**Problem details**
Would you please transcribe, exactly as written, the lines of the entries below starting at the one that holds "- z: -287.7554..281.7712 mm" and ending at the one that holds "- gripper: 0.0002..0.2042", both included?

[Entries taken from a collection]
◇ ◇ ◇ ◇ ◇

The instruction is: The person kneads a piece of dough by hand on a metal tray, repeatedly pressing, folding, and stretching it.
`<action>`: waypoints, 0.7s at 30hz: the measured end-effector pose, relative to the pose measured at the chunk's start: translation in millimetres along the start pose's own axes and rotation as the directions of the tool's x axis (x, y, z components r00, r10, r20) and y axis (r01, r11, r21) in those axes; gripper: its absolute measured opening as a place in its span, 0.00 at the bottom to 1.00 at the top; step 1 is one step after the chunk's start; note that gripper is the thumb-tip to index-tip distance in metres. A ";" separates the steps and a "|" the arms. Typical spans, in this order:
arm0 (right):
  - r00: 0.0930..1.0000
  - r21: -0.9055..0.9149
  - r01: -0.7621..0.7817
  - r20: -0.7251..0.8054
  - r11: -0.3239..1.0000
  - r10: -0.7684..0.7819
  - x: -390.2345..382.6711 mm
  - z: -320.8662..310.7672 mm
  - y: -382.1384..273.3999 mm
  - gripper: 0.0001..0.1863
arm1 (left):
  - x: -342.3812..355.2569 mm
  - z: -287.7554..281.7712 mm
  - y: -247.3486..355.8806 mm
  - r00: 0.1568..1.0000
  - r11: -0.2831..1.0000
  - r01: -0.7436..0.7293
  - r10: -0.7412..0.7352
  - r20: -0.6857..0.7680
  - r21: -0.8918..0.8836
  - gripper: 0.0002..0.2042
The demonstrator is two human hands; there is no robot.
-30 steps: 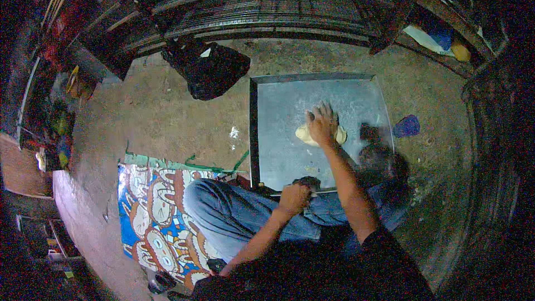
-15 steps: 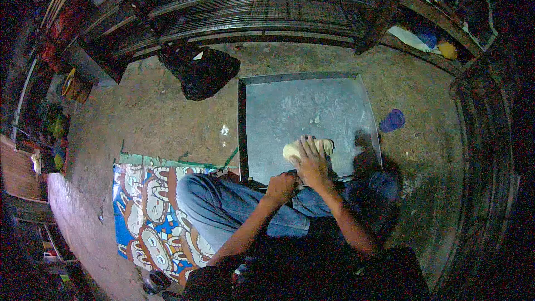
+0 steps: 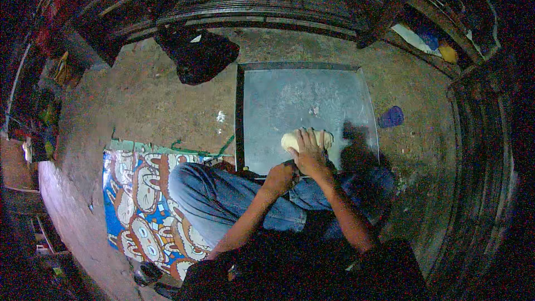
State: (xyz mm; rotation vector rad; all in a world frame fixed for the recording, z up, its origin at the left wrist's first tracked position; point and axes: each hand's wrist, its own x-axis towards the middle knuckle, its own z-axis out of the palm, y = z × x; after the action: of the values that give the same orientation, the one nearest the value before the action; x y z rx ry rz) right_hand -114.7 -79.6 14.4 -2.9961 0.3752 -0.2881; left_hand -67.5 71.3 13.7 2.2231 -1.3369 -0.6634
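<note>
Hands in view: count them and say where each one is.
2: the right hand lies on the pale dough on the grey tray; the left hand is lower left of it, by the tray's near edge.

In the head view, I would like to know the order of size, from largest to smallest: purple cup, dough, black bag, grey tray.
As they look there:
1. Grey tray
2. Black bag
3. Dough, partly covered by the right hand
4. Purple cup

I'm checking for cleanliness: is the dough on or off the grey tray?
On: the dough lies on the grey tray, inside its rim, beneath the right hand.
</note>
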 end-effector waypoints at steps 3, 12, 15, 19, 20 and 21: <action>0.994 -0.027 -0.105 0.019 0.994 0.106 25.2 20.5 3.4 0.35 | 10.1 20.2 -5.5 0.996 0.998 -0.063 0.065 -0.067 0.028 0.09; 0.940 0.002 -0.340 -0.027 0.941 0.339 111.7 55.3 32.6 0.37 | 22.9 12.2 14.5 0.989 0.982 -0.144 0.139 0.043 0.120 0.20; 0.911 0.010 -0.360 -0.214 0.933 0.354 133.2 77.9 47.0 0.33 | 19.1 16.3 24.8 0.980 0.973 -0.161 0.178 -0.091 0.163 0.21; 0.917 -0.108 -0.364 -0.217 0.925 0.336 152.7 78.0 64.6 0.27 | 27.3 19.4 24.2 0.983 0.972 -0.182 0.182 0.010 0.147 0.16; 0.923 -0.114 -0.327 -0.253 0.938 0.291 152.3 76.8 57.0 0.27 | 26.0 16.9 21.5 0.984 0.981 -0.155 0.143 0.103 0.121 0.16; 0.925 -0.124 -0.292 -0.289 0.948 0.248 150.4 75.4 49.9 0.26 | 25.8 14.7 19.4 0.986 0.985 -0.133 0.119 0.119 0.113 0.16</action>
State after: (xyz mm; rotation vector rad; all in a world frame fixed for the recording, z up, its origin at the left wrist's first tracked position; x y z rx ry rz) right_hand 31.9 -159.6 -39.6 -3.0106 0.8729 -0.6715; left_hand -79.0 38.0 9.7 2.1997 -1.5984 -0.6852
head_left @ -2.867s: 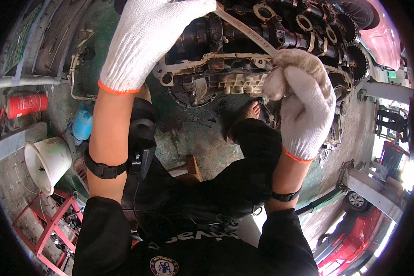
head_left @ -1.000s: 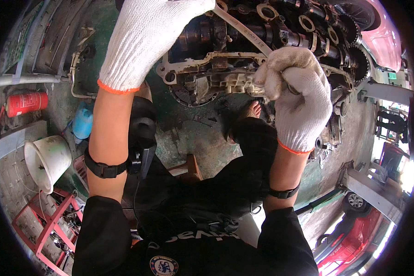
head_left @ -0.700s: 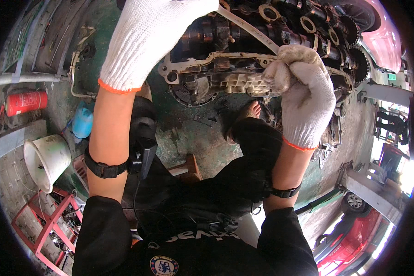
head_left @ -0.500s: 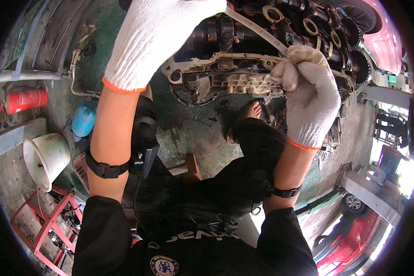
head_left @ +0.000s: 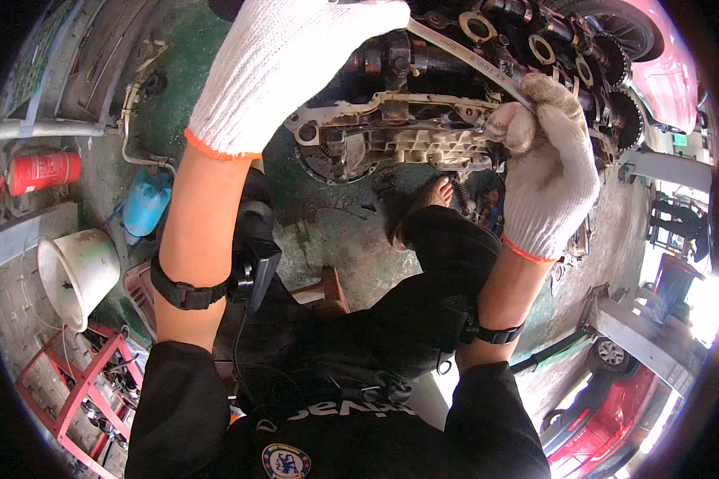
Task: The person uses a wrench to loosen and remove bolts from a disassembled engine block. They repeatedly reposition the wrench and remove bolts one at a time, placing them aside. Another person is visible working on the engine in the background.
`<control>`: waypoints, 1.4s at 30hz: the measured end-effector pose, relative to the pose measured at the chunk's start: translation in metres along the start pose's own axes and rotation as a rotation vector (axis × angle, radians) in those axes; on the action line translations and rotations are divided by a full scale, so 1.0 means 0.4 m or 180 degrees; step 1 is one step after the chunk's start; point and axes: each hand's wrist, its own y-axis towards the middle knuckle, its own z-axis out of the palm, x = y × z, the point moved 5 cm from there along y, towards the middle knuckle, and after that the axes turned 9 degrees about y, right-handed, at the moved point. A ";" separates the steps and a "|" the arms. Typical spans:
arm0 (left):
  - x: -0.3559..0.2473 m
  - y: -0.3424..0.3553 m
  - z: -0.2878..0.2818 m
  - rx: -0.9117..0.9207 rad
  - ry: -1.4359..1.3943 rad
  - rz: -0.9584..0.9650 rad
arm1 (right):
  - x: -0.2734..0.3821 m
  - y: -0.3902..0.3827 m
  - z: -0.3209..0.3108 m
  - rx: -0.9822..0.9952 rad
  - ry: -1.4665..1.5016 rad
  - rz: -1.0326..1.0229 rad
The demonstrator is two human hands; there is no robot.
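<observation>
Wrench (head_left: 471, 57) slants across the frame's upper right, over the opened engine (head_left: 423, 144); right hand (head_left: 547, 156) curls round its lower end; left hand (head_left: 295, 68), partly cut off, cannot tell. Work looks underway; what's left doesn't show.

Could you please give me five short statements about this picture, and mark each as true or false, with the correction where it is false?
1. The right hand is curled around one end of a wrench. True.
2. The left hand wears a black glove. False: its glove is white.
3. Toothed sprockets sit at the right-hand end of the engine. True.
4. The bucket is bright green. False: it is whitish.
5. The fire extinguisher is left of the blue container. True.
</observation>
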 end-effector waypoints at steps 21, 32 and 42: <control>-0.007 -0.005 0.028 -0.0351 0.0531 0.0179 | -0.030 -0.118 0.204 0.2357 -0.0295 0.0867; -0.012 -0.001 0.036 -0.0592 0.0522 0.0198 | -0.060 -0.167 0.273 0.1852 -0.0770 0.0127; 0.045 0.017 0.016 -0.0442 -0.1181 -0.0541 | -0.016 -0.132 0.211 0.2297 -0.0954 0.0139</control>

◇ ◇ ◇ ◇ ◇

**Response to this task**
  - z: -287.7554..281.7712 mm
  - y: -247.3486..355.8806 mm
  - r00: 0.1568..1.0000
  - r11: -0.2831..1.0000
  - r01: -0.7436..0.7293
  - r10: -0.7412..0.7352
  - r20: -0.6857..0.7680
  - r21: -0.8918..0.8836
  - gripper: 0.0002..0.2042

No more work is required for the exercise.